What is required -> In the data, find the word "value" and copy out every line that has it.

Available data ->
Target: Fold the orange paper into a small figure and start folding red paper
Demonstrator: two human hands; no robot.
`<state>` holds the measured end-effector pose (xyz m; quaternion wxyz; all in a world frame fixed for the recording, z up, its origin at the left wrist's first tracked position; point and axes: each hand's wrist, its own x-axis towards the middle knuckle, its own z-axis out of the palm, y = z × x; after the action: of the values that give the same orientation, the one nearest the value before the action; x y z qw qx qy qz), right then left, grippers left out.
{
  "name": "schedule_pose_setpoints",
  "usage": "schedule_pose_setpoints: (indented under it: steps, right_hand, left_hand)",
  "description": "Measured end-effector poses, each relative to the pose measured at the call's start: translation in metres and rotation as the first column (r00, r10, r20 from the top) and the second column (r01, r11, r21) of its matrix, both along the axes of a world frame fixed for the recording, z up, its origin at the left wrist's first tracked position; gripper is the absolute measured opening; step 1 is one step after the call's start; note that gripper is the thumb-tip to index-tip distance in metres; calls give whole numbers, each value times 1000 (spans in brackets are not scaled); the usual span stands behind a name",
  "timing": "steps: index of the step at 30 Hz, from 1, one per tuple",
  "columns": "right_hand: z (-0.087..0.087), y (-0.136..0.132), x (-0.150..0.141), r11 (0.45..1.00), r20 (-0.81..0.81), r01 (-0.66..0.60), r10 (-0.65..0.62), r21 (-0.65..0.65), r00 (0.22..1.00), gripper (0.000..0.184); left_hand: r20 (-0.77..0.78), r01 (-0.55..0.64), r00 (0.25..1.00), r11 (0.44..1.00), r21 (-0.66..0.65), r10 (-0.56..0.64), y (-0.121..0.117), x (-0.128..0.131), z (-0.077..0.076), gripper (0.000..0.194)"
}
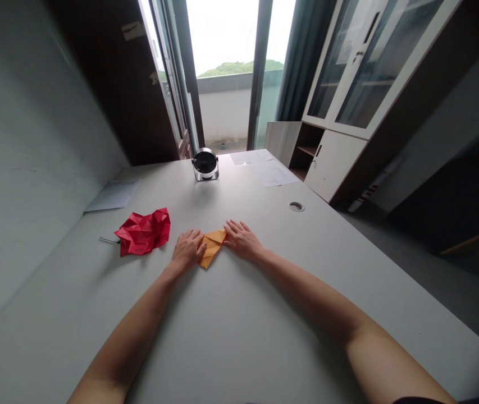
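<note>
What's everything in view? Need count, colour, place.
orange paper: 1, orange, folded, on desk between the hands
red paper: 1, red, creased, desk left
thin strand: 1, dark, at red paper's left edge
round device: 1, black and silver, far end of desk
loose sheets: at least 2, white, far right of desk
pale paper: count unclear, whitish, far left by wall
grommet: 1, light rim, desk right
desk: 1, white, under everything above
window frame: 1, dark, behind desk
curtain: 1, dark, right of window
cabinet: 1, white with glass doors, back right
left hand: 1, bare, on orange paper
right hand: 1, bare, at its right corner
</note>
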<state>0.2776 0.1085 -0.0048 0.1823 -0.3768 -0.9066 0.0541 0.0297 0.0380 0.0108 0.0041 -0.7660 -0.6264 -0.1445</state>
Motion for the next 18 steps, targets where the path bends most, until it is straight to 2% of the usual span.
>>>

Your response ->
`<state>` holds the measured end-effector pose (xyz m; quaternion wxyz; all in a world frame fixed for the recording, z up, its origin at the left wrist's first tracked position; point and axes: each hand's wrist, its own x-axis towards the middle knuckle, its own z-axis out of the palm, y = z × x; after the action: of the values that give the same orientation, the one nearest the value before the action; x y z qw qx qy qz), right then left, grippers left out.
  "description": "Measured end-effector poses, each relative to the pose measured at the call's start: translation in metres and rotation as the first column (r00, r10, r20 from the top) and the second column (r01, r11, r21) of its matrix, both along the axes of a world frame fixed for the recording, z up, its origin at the left wrist's first tracked position; gripper is the absolute measured opening; step 1 is one step after the call's start; note that gripper is the thumb-tip to index-tip distance in metres; calls give whole numbers, each value times 1000 (spans in brackets are not scaled); the usual span stands behind a name",

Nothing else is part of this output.